▶ **TASK REQUIREMENTS**
Search the listing below for the string "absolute", then copy every line it appears in.

▶ **SOURCE MATERIAL**
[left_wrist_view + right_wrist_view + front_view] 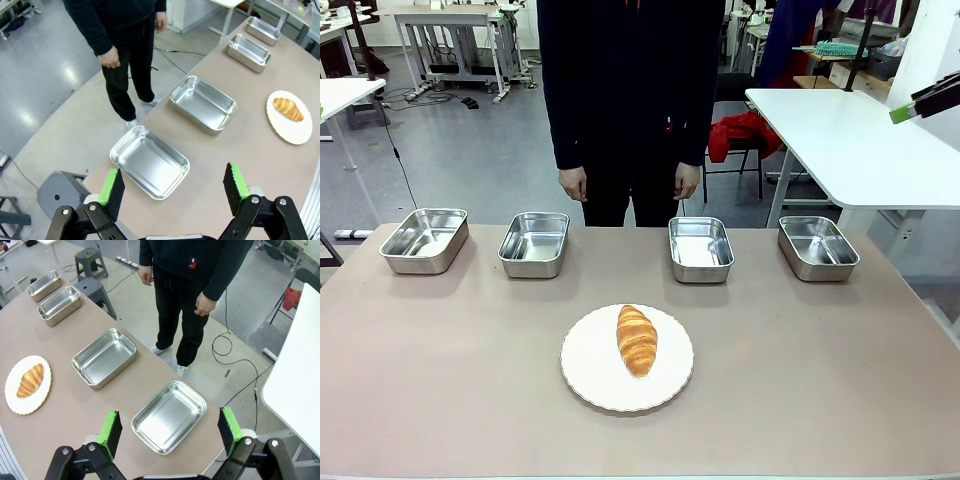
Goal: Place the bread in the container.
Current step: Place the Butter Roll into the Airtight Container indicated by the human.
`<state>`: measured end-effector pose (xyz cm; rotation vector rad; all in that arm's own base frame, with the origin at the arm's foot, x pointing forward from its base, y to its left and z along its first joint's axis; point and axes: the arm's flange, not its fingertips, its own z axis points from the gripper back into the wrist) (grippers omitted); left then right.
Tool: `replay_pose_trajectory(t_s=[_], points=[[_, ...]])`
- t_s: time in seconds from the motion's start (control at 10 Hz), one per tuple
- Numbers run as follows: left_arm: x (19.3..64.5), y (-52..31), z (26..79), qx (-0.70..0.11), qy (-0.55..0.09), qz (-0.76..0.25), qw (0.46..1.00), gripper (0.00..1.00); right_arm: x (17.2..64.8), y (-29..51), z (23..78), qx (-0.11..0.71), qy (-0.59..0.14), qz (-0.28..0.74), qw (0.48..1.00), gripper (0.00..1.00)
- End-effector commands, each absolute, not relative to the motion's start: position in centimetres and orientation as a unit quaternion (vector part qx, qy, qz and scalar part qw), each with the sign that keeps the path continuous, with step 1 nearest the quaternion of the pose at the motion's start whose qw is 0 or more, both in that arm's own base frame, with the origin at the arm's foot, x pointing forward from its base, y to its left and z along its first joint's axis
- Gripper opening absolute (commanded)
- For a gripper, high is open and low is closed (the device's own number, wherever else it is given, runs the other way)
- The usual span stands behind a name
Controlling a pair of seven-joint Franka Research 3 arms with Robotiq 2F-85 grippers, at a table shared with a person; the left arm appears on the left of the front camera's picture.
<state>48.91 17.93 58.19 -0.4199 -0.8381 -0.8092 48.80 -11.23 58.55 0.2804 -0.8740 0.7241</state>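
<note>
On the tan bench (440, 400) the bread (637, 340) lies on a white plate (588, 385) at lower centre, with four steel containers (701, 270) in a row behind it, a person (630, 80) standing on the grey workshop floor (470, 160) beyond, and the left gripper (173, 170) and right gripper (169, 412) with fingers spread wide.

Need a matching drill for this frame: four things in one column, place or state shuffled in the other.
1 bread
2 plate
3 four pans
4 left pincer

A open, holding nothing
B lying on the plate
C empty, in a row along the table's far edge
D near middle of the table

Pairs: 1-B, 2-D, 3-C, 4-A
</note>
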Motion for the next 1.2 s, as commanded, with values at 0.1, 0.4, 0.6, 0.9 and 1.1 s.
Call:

▶ **TASK OUTPUT**
- End-effector commands, each absolute, not relative to the motion's start: position in centimetres and orientation as a unit quaternion (vector part qx, qy, qz and scalar part qw), each with the sign that keeps the path continuous, with step 1 nearest the quaternion of the pose at the motion's start whose qw is 0 or more, both in that arm's own base frame, with the origin at the arm's foot, x pointing forward from its base, y to its left and z along its first joint's axis
- Gripper opening absolute (commanded)

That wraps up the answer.